-- Work instructions --
The lines below must be transcribed exactly as given, with the images removed.

-- Data block --
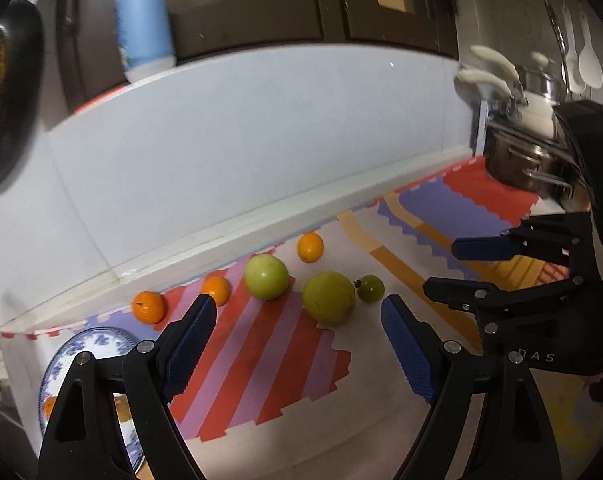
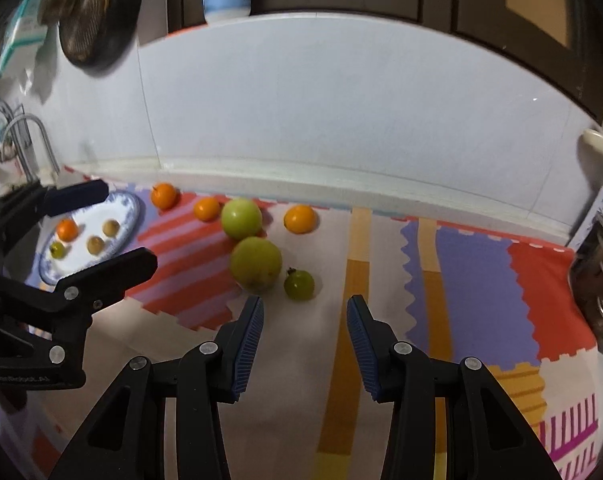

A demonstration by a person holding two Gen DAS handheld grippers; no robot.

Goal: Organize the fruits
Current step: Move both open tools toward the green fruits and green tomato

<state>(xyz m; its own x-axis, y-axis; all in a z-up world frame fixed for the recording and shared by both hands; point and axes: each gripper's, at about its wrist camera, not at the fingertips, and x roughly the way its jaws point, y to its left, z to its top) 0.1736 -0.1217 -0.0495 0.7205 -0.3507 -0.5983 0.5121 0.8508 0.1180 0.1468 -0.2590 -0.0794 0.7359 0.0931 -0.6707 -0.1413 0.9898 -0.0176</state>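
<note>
On the patterned foam mat (image 2: 473,280) of red, lilac and orange panels lie 3 small round oranges (image 2: 164,195), 2 large yellow-green apples (image 2: 256,264) and 1 small green fruit with a dark stalk (image 2: 299,285). The fruits sit in a loose cluster near the white tiled wall (image 2: 341,112), the 2 apples just beside each other. A blue-and-white patterned china plate (image 2: 131,210) to the left holds 1 orange and what look like 3 smaller fruits, blurred. The left gripper (image 1: 297,312) stands wide open, empty, above the mat before the apples. The right gripper (image 2: 305,312) is open more narrowly, also empty, the small green fruit just ahead of it.
</note>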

-- Answer for the task --
A demonstration by a person holding two Gen DAS handheld grippers; no robot.

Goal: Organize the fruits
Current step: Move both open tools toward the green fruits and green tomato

<state>(xyz m; its own x-axis, y-axis; all in a z-up world frame fixed for the recording and shared by both hands; point and axes: each gripper's, at about its wrist camera, not at the fingertips, and x roughly the way its jaws point, y to its left, z to its top) 0.1736 -0.1217 -0.0495 0.7205 -0.3507 -0.5983 0.5121 0.8508 0.1180 0.1468 -0.2590 -0.0794 0.7359 0.0931 -0.6707 -0.1413 0.9898 -0.0176</state>
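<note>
On the patterned foam mat (image 2: 473,280) of red, lilac and orange panels lie 3 small round oranges (image 2: 164,195), 2 large yellow-green apples (image 2: 256,264) and 1 small green fruit with a dark stalk (image 2: 299,285). The fruits sit in a loose cluster near the white tiled wall (image 2: 341,112), the 2 apples just beside each other. A blue-and-white patterned china plate (image 2: 131,210) to the left holds 1 orange and what look like 3 smaller fruits, blurred. The left gripper (image 1: 297,312) stands wide open, empty, above the mat before the apples. The right gripper (image 2: 305,312) is open more narrowly, also empty, the small green fruit just ahead of it.
</note>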

No more output will be given for this exercise.